WHAT YOU NEED TO DO — Go through the records below and copy out every line holding "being".

EXERCISE MATERIAL —

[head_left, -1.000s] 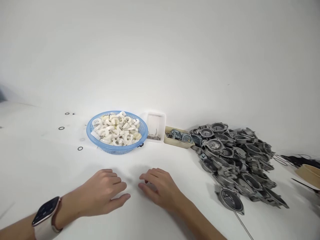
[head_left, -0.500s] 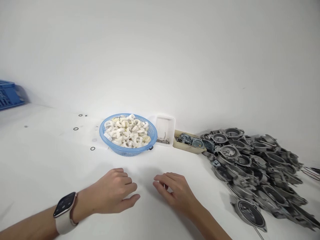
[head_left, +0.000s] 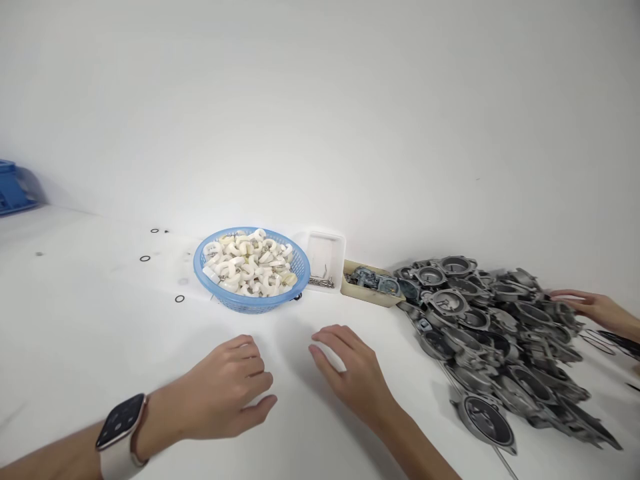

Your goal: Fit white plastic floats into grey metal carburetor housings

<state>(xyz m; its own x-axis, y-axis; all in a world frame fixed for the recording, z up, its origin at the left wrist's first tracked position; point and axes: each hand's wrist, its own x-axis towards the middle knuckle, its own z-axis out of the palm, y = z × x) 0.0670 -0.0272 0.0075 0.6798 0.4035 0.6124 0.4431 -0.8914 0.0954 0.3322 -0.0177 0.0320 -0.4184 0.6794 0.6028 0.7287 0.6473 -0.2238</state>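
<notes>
My left hand (head_left: 227,387) hovers palm down over the white table in front of the blue basket, its fingers loosely bent and its thumb held apart. Nothing shows in it, though the fingertips point away from view. To its right, my right hand (head_left: 353,373) is open, thumb and fingers spread with a gap between them and holding nothing. Both hands are apart from each other and from the objects. Beyond them, the round blue basket (head_left: 253,305) is full of white curved plastic pieces (head_left: 250,261) with metal bits among them.
Beside the basket stand a white tray (head_left: 323,250) with small metal pins and a cream box (head_left: 367,293) of grey metal parts. Round metal housings (head_left: 490,333) lie heaped at right, where another person's hand (head_left: 595,308) touches them. Black rings (head_left: 145,258) lie left; a blue crate (head_left: 13,190) stands farther left.
My right hand has risen slightly and its fingers have spread wider. My left hand has barely moved. Another person's hand has come in at the right, and the view has shifted a little right.
</notes>
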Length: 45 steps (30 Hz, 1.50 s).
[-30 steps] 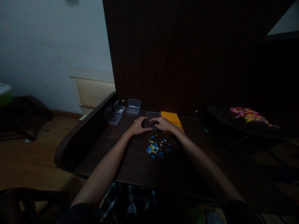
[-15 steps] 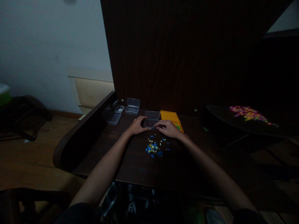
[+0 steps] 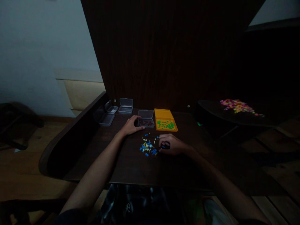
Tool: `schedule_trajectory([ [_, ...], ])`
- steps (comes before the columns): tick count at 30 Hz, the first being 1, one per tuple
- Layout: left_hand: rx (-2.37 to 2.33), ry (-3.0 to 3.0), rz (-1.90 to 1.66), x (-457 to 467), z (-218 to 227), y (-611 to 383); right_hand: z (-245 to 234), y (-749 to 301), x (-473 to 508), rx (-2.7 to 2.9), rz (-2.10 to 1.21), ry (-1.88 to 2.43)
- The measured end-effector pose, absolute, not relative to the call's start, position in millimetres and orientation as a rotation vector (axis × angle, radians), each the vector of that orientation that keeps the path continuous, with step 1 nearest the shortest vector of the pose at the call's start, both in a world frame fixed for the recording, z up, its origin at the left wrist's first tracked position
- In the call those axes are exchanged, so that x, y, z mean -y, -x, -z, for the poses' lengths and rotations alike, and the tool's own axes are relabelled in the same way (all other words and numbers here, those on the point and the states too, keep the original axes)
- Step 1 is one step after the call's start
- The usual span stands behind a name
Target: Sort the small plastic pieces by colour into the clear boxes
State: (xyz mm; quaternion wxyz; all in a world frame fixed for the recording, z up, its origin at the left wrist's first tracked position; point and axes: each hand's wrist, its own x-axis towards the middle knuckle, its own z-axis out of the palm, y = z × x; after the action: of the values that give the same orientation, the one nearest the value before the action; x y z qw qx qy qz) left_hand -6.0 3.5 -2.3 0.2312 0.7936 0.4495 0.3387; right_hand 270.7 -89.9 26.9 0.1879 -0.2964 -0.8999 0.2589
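Observation:
A small clear plastic box (image 3: 150, 127) with its lid raised holds dark reddish-brown pieces. My left hand (image 3: 130, 125) grips its left side, thumb at the front corner and fingers toward the hinge. In front of the box lies a loose pile of small blue, yellow and whitish pieces (image 3: 146, 146) that look like tiny building bricks. At the pile's right edge is my right hand (image 3: 172, 144), its fingers curled down to the tabletop; whatever lies in its fingertips is hidden. Behind that hand stands an open yellow case (image 3: 163, 113) with bright green pieces (image 3: 167, 124) in it.
More open clear boxes stand at the back left: one (image 3: 126, 110), a low one (image 3: 107, 119) and a smaller one (image 3: 112, 109). A raised wooden side (image 3: 72, 134) bounds the table's left. Pink and yellow pieces (image 3: 237, 106) are heaped on a dark surface at right.
My right hand has moved from the clear box back to the pile's right side, uncovering the green pieces. My left hand stays at the box. The view has shifted slightly right.

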Motion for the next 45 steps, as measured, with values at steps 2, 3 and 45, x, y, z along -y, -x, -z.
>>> schedule_trajectory([
  [2, -1.249, -2.184, -0.918, -3.6, 1.8, 6.1, -32.4, -272.3, 91.3, 2.568, -0.696, 0.807],
  [3, -1.253, -2.182, -0.915, -3.5, 1.6, 6.1, -34.9, -273.3, 91.1, 2.572, -0.673, 0.808],
  [45, -1.245, -2.162, -0.908, -6.2, 6.4, 6.7, -29.0, -282.3, 80.1, 2.594, -0.621, 1.066],
])
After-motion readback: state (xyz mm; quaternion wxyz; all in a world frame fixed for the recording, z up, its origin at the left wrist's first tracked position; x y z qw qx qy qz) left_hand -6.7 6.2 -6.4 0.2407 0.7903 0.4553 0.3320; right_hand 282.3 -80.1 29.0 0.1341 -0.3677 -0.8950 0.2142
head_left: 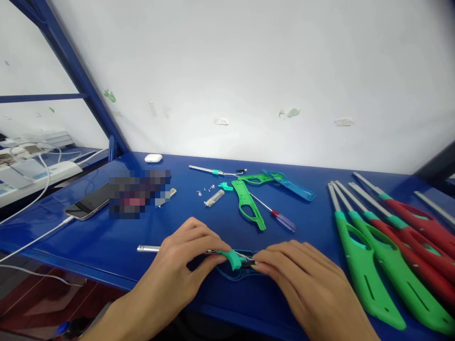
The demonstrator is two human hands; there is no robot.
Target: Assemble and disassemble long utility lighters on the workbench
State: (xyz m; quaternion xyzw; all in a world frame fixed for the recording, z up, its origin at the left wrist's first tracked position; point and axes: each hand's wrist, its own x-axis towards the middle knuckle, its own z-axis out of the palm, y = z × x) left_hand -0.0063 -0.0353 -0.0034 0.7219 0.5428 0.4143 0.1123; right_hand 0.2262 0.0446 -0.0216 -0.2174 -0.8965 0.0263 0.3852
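Observation:
Over the front edge of the blue table lies an opened gas lighter, its blue handle shell point(234, 275) partly under my fingers. My left hand point(192, 253) pinches the teal trigger point(233, 260) at its left end; a metal tube point(147, 248) sticks out beyond that hand. Thumb and fingertips of my right hand point(302, 270) close on a dark igniter part point(248, 264) with thin wires, just right of the trigger. My fingers hide much of the shell's inside. Farther back are green shell halves point(249, 204), a blue shell half point(291, 184) and a screwdriver point(282, 219).
Several green lighters point(369, 270) and red lighters point(423, 253) lie at the right. Near the middle are a clear fuel tank point(214, 198), a loose tube point(204, 169) and tiny metal parts. A phone point(92, 201) with a cable and a white earbud case point(153, 158) sit left.

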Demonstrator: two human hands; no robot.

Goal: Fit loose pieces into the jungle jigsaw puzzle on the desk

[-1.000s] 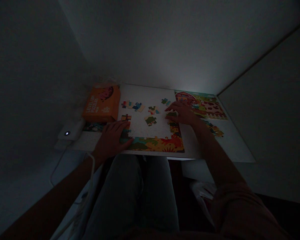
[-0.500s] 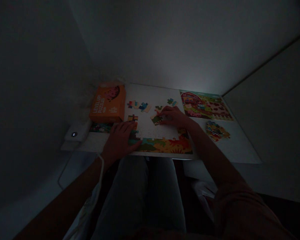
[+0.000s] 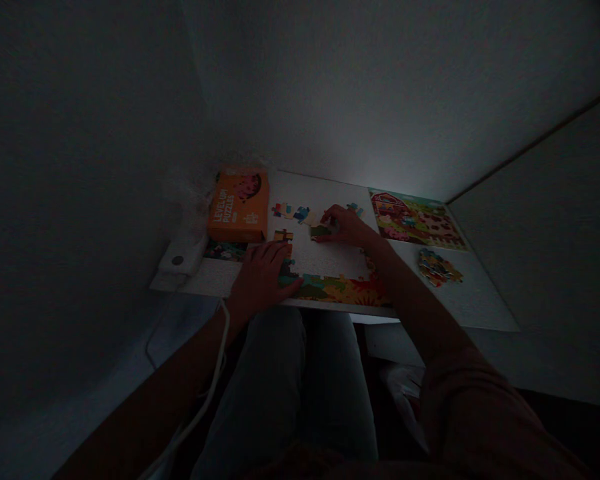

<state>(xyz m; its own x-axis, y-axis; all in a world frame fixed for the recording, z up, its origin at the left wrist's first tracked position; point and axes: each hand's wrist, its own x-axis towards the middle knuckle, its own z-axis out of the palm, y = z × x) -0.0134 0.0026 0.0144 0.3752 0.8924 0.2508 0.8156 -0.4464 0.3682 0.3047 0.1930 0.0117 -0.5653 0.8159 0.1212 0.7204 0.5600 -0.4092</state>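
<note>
My left hand (image 3: pixel 261 275) lies with fingers spread over the left corner of a partly joined jigsaw puzzle (image 3: pixel 347 288). The joined strip runs along the table's front edge, with an orange dinosaur-like figure and green shapes on it. My right hand (image 3: pixel 347 228) has its thumb and fingers around a green puzzle piece (image 3: pixel 321 231), above the bare middle of the table. Loose puzzle pieces (image 3: pixel 304 215) lie behind it to the left, and blue-green pieces (image 3: pixel 355 209) lie partly hidden behind my right hand.
An orange puzzle box (image 3: pixel 239 207) stands at the back left of the white table (image 3: pixel 480 303). A farm picture (image 3: pixel 417 219) lies at the back right, with a pile of pieces (image 3: pixel 439 267) before it. A white device (image 3: pixel 181 259) with a cable sits at the left.
The whole view has shifted a little, so the table sits further right. My right hand has drawn the green piece slightly back and turned it; my left hand rests in the same place.
</note>
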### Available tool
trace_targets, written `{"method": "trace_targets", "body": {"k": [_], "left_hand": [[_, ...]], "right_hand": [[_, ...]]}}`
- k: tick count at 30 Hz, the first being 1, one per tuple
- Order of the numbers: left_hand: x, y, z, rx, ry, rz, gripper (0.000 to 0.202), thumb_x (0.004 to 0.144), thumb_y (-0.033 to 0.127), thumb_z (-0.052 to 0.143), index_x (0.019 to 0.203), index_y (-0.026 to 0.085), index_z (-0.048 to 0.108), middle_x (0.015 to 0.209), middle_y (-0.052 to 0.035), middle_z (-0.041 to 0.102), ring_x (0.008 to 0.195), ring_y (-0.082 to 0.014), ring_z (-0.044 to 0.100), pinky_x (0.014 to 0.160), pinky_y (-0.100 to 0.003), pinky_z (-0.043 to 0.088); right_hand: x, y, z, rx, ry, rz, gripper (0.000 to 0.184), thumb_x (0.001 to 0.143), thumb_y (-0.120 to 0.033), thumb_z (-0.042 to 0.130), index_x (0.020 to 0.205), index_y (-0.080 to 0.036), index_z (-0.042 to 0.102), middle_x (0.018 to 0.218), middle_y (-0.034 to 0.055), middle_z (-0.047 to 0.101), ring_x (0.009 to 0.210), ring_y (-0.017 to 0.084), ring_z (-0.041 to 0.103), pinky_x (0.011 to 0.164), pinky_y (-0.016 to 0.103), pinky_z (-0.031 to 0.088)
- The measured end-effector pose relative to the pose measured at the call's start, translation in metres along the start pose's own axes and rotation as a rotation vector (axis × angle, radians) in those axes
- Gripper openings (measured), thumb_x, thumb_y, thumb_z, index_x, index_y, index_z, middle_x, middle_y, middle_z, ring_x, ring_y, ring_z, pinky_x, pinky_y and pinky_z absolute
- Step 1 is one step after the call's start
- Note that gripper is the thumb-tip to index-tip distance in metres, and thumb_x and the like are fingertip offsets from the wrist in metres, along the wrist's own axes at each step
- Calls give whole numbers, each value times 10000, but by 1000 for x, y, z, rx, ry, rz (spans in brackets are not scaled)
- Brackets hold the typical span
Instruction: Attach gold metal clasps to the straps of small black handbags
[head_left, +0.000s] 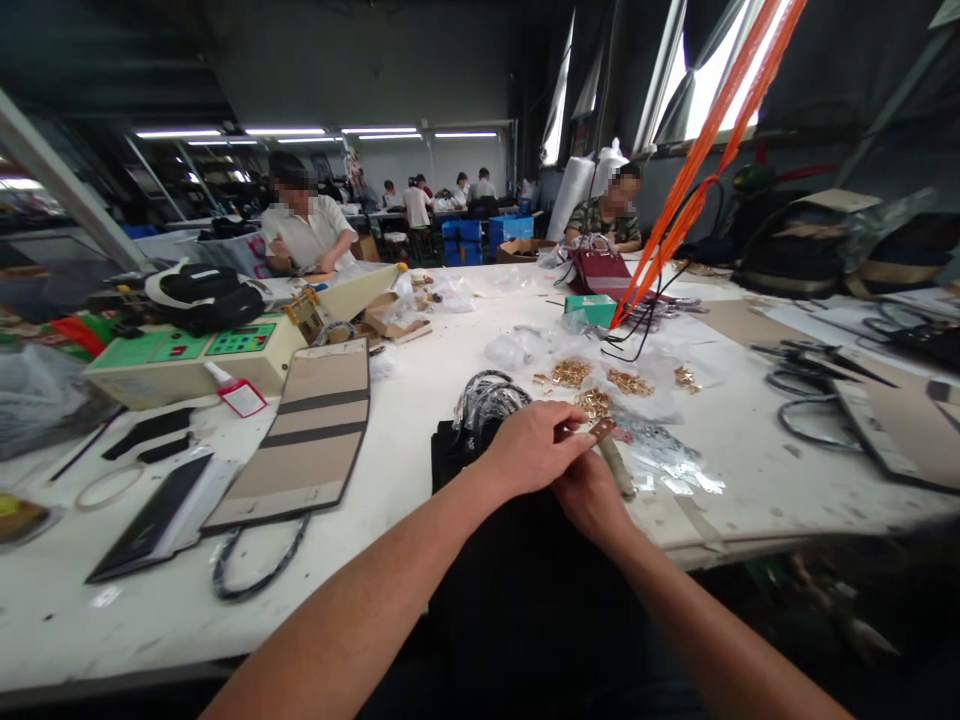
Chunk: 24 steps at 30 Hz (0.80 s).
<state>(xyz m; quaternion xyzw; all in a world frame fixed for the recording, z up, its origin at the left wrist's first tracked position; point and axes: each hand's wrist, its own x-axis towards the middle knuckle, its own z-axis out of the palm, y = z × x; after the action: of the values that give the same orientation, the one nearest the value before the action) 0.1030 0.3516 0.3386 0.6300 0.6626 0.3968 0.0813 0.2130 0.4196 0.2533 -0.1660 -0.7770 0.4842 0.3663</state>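
Observation:
My left hand (534,446) lies over a black bag piece (457,450) at the table's near edge, its fingers pinched on a small brown strap tab with a metal fitting (602,429). My right hand (592,495) sits just under it, closed round a pale handled tool (618,468) that sticks up beside the tab. Black corded handles (487,395) curl just beyond my left hand. Piles of small gold metal fittings (592,402) lie on clear plastic bags right behind the hands.
A tan panel with black stripes (311,430) lies left, with black pieces (154,515) and a green-topped machine (187,360). Orange straps (697,160) hang from above. A maroon bag (600,272) and two seated people are across the white table (420,400); more bag parts lie right.

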Motion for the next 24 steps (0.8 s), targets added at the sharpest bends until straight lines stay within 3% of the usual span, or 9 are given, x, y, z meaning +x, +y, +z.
{"method": "trace_targets", "body": {"k": [3,6,9,18,24], "left_hand": [[-13,-25,-1,52,117,-70,202,965,259,635,1112,146,715,1099,-64,723,1040,-210,656,960,-333,483],[-26,-44,0,178,80,-78,193,967,261,646,1084,123,712,1085,-85,711,1061,-239,636,989,-378,480],[-33,-46,2,289,41,-34,278,923,310,716,1135,131,709,1095,-79,714,1078,-264,618,985,-401,488],[-32,-30,5,520,-59,-54,389,888,387,752,1200,162,689,1146,-89,706,1096,-317,616,960,-468,495],[-26,-30,10,378,-22,-253,368,818,357,801,1103,171,661,1069,-63,717,991,-266,654,855,-383,496]], "right_hand": [[9,1,-29,-67,-12,95,300,928,-414,627,1107,-202,742,1023,69,705,879,225,663,804,360,547],[12,2,-57,-149,-72,214,356,885,-459,665,1133,-221,759,1004,54,711,830,216,664,741,347,537],[12,3,-72,-234,-136,225,369,866,-455,667,1126,-213,766,980,51,718,840,220,668,757,355,525],[4,-5,-72,-439,-160,71,317,860,-349,615,1063,-177,787,924,57,719,835,214,643,790,357,477],[4,-5,-64,-547,-203,-54,252,894,-250,592,1047,-161,772,955,77,704,905,226,647,833,354,472]]}}
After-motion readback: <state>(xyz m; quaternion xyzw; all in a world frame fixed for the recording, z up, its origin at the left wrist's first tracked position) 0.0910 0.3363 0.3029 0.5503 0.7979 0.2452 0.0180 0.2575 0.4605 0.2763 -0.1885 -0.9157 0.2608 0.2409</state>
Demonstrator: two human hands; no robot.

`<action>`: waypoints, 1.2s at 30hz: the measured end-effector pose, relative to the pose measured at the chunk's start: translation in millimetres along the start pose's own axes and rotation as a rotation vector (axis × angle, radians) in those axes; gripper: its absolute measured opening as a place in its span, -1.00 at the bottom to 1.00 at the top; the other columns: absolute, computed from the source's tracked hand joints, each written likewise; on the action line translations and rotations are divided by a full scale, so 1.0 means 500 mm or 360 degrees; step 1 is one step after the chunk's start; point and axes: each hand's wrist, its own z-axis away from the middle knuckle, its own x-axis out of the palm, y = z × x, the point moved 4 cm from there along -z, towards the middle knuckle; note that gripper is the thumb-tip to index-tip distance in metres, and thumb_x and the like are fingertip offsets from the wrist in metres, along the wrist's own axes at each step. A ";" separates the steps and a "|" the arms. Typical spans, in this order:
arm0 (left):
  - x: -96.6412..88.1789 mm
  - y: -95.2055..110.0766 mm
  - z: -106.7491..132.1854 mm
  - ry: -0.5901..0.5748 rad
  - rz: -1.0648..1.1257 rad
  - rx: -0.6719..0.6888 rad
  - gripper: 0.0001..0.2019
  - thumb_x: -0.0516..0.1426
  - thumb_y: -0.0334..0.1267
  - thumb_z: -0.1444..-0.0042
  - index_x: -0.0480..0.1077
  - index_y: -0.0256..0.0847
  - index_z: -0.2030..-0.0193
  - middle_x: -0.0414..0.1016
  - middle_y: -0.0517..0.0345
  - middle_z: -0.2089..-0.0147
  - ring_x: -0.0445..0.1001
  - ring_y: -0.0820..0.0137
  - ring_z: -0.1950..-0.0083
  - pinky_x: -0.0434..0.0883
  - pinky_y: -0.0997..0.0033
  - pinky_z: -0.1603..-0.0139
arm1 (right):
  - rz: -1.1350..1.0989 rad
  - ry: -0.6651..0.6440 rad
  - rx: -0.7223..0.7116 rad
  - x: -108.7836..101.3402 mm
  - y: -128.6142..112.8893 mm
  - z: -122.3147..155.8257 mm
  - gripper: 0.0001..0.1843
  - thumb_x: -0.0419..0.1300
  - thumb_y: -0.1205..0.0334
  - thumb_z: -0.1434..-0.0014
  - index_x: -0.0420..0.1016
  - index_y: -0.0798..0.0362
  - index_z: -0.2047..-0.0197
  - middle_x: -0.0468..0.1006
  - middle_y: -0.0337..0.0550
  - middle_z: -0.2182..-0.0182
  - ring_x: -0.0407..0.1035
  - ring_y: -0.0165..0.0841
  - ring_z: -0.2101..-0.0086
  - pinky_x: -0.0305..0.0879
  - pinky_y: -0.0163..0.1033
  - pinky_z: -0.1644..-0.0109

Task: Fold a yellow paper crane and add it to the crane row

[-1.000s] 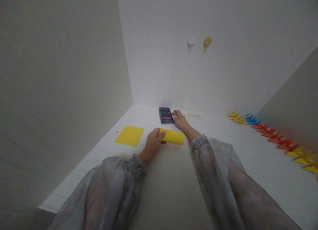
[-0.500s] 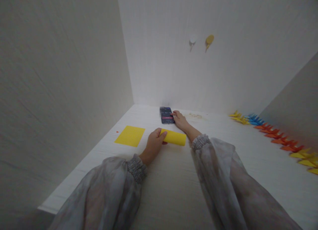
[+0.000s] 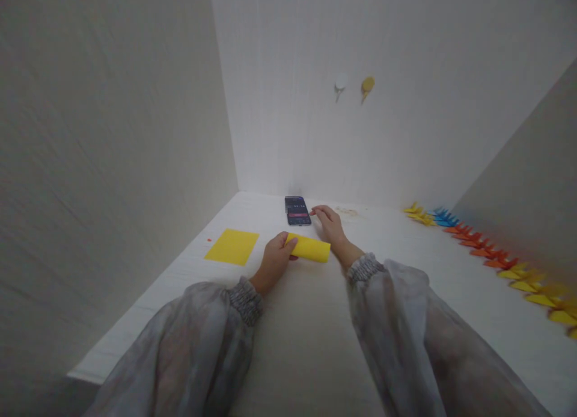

PROBLEM SOLUTION —
- steps (comes before the columns): tick count at 30 Hz, the first being 1, one per tuple
- k: tick count at 30 Hz, the first being 1, one per tuple

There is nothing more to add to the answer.